One armored thermal resistance temperature measuring probe 4 corresponds to one thermal resistance compensation wire 2, wherein one end of the thermal resistance compensation wire 2 is connected with the armored thermal resistance temperature measuring probe 4, and the other end of the thermal resistance compensation wire 2 passes through a temperature measuring sleeve 3 corresponding to the armored thermal resistance temperature measuring probe 4 and then is connected with the thermal resistance temperature acquisition module 1.

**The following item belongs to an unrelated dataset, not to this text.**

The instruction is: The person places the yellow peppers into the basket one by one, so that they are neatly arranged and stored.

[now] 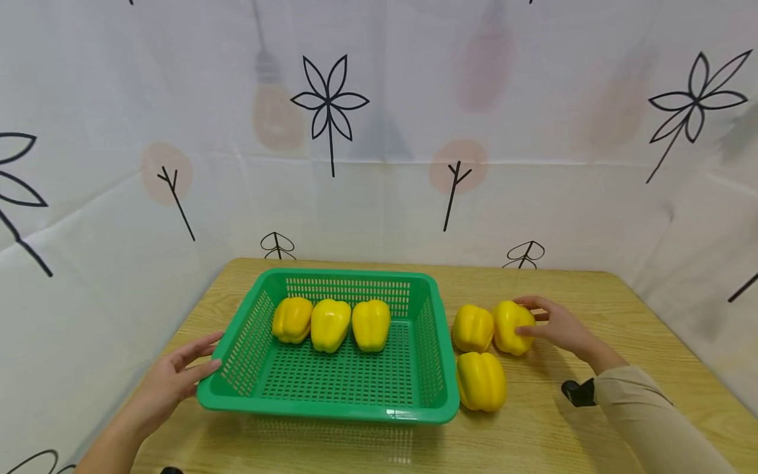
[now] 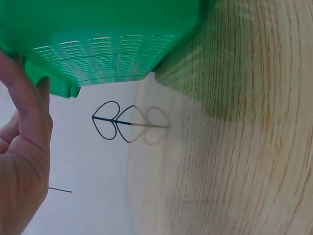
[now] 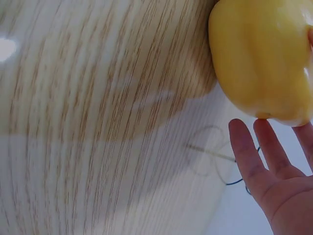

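My left hand (image 1: 168, 382) holds the left rim of a green plastic basket (image 1: 328, 409), with thumb and fingers at its edge. The left wrist view shows the same hand (image 2: 24, 142) at the rim of the basket (image 2: 112, 19). Three yellow bell peppers (image 1: 330, 326) stand in a row inside, towards the back left. To the right of the basket, my right hand (image 1: 559, 327) grips a yellow bell pepper (image 1: 510, 328), thumb in front and fingers behind. In the right wrist view, fingertips touch the underside of this pepper (image 3: 264, 58).
Two more yellow bell peppers, one at the back (image 1: 472, 328) and one nearer (image 1: 482, 382), lie by the basket's right side. The wooden table (image 1: 533, 421) meets a white patterned cloth (image 1: 379, 217) behind and at both sides. A black strap piece (image 1: 579, 393) shows at my right wrist.
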The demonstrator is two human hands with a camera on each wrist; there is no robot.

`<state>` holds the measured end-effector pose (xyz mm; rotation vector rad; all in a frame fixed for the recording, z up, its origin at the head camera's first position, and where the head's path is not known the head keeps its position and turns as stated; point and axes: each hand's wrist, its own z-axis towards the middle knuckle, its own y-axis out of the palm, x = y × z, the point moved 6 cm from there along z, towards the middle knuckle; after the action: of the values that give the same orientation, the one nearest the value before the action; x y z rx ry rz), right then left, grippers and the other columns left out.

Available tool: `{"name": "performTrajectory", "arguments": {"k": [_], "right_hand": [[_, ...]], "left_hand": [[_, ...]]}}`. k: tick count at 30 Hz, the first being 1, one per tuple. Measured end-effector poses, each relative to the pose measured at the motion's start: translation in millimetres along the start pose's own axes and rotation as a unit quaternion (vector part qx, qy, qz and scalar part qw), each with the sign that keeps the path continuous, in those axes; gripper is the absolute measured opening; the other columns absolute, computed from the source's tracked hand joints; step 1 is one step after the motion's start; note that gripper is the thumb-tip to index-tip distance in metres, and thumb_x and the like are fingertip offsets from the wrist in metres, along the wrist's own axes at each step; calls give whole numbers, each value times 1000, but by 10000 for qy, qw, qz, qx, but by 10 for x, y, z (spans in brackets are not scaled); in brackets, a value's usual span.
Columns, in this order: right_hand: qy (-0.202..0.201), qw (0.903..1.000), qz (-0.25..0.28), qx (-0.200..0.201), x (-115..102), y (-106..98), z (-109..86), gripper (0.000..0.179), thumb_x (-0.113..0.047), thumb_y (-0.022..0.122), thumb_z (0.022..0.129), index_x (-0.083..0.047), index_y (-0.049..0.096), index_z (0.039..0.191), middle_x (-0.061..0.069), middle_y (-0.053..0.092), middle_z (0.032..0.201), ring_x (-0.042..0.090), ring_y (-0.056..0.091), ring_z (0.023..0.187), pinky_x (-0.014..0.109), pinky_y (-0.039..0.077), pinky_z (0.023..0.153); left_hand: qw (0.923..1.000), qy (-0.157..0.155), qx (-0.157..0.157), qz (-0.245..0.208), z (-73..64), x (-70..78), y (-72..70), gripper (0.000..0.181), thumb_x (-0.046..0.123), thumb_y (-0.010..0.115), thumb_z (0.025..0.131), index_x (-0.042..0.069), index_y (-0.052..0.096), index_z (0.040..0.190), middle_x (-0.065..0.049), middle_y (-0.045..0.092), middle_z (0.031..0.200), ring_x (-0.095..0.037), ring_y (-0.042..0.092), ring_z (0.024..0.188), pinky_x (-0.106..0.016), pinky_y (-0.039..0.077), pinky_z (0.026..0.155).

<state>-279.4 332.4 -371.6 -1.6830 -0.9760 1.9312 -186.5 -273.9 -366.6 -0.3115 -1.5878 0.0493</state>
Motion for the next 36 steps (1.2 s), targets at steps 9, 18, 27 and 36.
{"name": "performTrajectory", "arguments": {"k": [9, 18, 27, 36], "right_hand": [[19, 9999, 31, 99, 7, 6, -13, 65, -28, 74, 81, 1, 46, 131, 29, 44, 126, 46, 47, 106, 53, 45, 81], [-51, 9996, -104, 268, -7, -38, -33, 65, -29, 77, 78, 0, 49, 129, 27, 46, 122, 44, 48, 104, 51, 46, 78], [-49, 9988, -178, 463, -52, -133, -53, 67, -31, 75, 80, -1, 46, 132, 28, 46, 122, 46, 46, 105, 52, 47, 76], [-45, 9978, -181, 635, -148, -240, -78, 68, -33, 74, 80, -2, 45, 133, 27, 45, 123, 45, 45, 106, 50, 48, 73]], "left_hand": [[10000, 42, 8, 48, -1, 13, 4, 52, 14, 53, 96, 8, 35, 144, 6, 48, 119, -14, 61, 93, -37, 53, 73], [10000, -69, -32, 58, 7, 8, 1, 54, 16, 53, 96, 8, 32, 145, 2, 45, 121, -13, 60, 96, -38, 52, 74], [9999, -116, 13, 86, 4, 8, -6, 55, 17, 54, 96, 7, 31, 145, -4, 43, 124, -13, 60, 96, -38, 52, 75], [9999, -130, 19, 104, -5, 21, 3, 55, 17, 54, 96, 6, 31, 145, -1, 43, 123, -12, 59, 97, -38, 52, 75]]}}
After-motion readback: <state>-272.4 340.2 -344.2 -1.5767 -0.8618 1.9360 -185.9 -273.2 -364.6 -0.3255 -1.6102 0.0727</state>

Each armored thermal resistance temperature measuring probe 4 is positioned on the windward side of the temperature measuring sleeve 3; the distance between two adjacent armored thermal resistance temperature measuring probes 4 on the same temperature measuring sleeve 3 is 0.5 meter, and the distance between two adjacent temperature measuring sleeves 3 is 0.5 meter; the length of each armored thermal resistance temperature measuring probe 4 is 10mm, and the diameter of each temperature measuring sleeve 3 is 20mm; the temperature measuring sleeve 3 is fixed on the reinforcing rib 6 of the heat exchange medium pipeline 5 of the low-temperature heat exchanger.
The invention also comprises an upper computer, a display and an alarm, wherein the upper computer is connected with the display, the alarm and the thermal resistance temperature acquisition module 1.
According to engineering practical experience, when the low-temperature heat exchanger leaks, the temperature of the medium in the heat exchange medium pipeline 5 can be obviously changed, and when any position leaks, the temperature measured by the armored thermal resistance temperature measuring probe 4 at the position can be obviously changed.
Based on the engineering practical experience, the method for monitoring the leakage of the cryogenic heat exchanger comprises the following steps of:
the thermal resistance temperature acquisition module 1 detects temperature information of different positions of the heat exchange medium pipeline 5 of the low-temperature heat exchanger in real time through each armored thermal resistance temperature measuring probe 4, and sends the temperature information of different positions in the heat exchange medium pipeline 5 of the low-temperature heat exchanger to the upper computer, the upper computer displays the temperature information of different positions in the heat exchange medium pipeline 5 of the low-temperature heat exchanger through the display, when the variation amplitude of the temperature of any position is greater than or equal to a preset value, the position is indicated to be leaked, and the upper computer alarms through the alarm to remind workers of the position leakage.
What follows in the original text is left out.